I had my first take down a few months ago after using the service since it
launched. I got 1 strike. A few weeks ago I had another take down but there
was no 'strike' mention this time. I'm not sure if this was because Universal
requested the first takedown and the second one was automatically caught by
SoundCloud's system but it may be that when the second one occurred these
deals were finalised so they've stopped the '3 strikes' nonsense.

------
alistproducer2
Not that I'm opposed to Soundcloud charging money, but I've been concerned
with what happens to all that cool music if/when the business model fails.

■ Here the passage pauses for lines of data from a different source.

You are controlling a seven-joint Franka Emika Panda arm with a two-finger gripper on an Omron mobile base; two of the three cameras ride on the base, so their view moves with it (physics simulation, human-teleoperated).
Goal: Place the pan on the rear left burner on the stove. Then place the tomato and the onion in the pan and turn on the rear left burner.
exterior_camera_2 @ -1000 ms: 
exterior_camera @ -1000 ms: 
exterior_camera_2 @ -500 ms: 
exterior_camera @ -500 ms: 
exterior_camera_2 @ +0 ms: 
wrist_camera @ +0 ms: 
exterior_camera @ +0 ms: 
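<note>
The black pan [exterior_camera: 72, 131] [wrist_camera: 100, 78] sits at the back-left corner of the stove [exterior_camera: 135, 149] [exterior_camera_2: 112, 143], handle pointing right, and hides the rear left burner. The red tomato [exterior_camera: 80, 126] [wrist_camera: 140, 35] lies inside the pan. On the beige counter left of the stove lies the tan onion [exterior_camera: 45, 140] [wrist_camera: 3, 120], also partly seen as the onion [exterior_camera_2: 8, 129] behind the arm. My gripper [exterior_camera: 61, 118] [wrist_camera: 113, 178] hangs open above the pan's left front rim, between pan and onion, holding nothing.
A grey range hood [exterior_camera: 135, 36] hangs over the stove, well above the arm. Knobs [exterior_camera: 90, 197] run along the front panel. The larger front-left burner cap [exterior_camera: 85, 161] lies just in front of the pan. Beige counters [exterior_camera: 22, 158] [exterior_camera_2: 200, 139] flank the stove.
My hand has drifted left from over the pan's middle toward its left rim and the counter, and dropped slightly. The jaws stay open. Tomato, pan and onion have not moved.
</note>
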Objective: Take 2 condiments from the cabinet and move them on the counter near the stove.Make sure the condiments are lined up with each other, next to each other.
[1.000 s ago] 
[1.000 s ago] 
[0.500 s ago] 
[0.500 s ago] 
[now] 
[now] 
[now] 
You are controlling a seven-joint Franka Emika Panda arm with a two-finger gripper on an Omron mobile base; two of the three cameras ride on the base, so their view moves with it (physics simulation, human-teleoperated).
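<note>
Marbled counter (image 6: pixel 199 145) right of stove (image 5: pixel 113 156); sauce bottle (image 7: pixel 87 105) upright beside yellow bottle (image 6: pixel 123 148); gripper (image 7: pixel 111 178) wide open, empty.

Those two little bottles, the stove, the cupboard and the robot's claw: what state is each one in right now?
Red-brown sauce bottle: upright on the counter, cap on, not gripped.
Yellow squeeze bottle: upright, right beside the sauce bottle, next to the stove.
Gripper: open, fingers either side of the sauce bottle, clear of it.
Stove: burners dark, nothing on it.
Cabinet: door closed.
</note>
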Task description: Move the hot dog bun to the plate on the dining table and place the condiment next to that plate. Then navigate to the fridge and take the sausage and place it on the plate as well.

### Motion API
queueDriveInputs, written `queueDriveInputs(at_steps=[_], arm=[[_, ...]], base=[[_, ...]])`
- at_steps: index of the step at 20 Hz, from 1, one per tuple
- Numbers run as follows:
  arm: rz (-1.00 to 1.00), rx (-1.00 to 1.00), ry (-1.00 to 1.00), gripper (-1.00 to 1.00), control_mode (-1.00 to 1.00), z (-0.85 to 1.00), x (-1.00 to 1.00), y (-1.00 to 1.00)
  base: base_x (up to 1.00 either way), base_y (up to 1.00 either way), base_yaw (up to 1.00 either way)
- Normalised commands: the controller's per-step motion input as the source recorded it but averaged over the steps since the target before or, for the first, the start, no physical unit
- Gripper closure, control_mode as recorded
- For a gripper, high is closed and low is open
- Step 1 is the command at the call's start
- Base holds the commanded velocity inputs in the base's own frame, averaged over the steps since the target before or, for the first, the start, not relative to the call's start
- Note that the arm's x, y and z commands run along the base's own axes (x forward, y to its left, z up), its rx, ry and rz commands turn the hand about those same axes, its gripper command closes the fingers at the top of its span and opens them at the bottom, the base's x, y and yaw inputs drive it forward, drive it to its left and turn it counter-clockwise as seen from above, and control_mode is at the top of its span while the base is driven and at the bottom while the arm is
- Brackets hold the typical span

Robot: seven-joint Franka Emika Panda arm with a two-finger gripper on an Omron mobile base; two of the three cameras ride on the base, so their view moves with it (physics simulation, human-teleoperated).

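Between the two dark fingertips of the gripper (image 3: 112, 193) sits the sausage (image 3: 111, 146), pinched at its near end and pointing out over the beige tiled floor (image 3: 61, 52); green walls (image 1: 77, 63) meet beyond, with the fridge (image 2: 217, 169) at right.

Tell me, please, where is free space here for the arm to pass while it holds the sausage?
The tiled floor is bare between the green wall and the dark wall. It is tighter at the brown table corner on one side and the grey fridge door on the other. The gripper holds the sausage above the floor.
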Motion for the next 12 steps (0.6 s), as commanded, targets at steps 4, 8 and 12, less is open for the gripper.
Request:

I've been dreaming up a way to use ipfs, ethereum, and other distributed tech
to create a user-owned, cryptocurrency sustained soundcloud that would
persist.

for anyone interested, I've got a rough use case disagram here
[https://drive.google.com/file/d/0B4gkEhfnwSVBZDE5TGtSUFlmYWc...](https://drive.google.com/file/d/0B4gkEhfnwSVBZDE5TGtSUFlmYWc/view?usp=sharing)

------
Artistry121
Their competitive advantage will be their unique catalog and social features
but Google with YouTube Red already provides a similar catalog and experience.
Most remixes I find on Soundcloud I've also been able to find on YouTube and
YouTube has more live clips in my experience. Either the brand value of
soundcloud is high, it can attract artists to post exclusives on its site or
the second-by-second social feature is an important deal or they will have
difficulty competing with Google Play/YouTube Red and the others.

------
gypsy_boots
What will be hard for many consumers and artists is that Soundcloud has so
many DJ's and/or podcasters who've been putting out something like a weekly
mixtape or podcast for years. Now let's say all of the sudden they now put it
behind the paywall. Consumers who have gotten used to getting this free
content for years will now be irked. I'm afraid people already equate
Soundcloud with great free content, so transitioning to anything else will be
difficult.

------
hnexamazon
I am a long-time user of Soundcloud that has recently stepped back from the
service. As an EDM enthusiast, the service is the best place for finding up-
and-coming talent and great remixes that you can't find anywhere else. The
killer feature is the personal stream. Once you've started following a large
enough pool of artists and labels, there is no better mechanism for wading
through the pool of mediocrity to search out those rare gems.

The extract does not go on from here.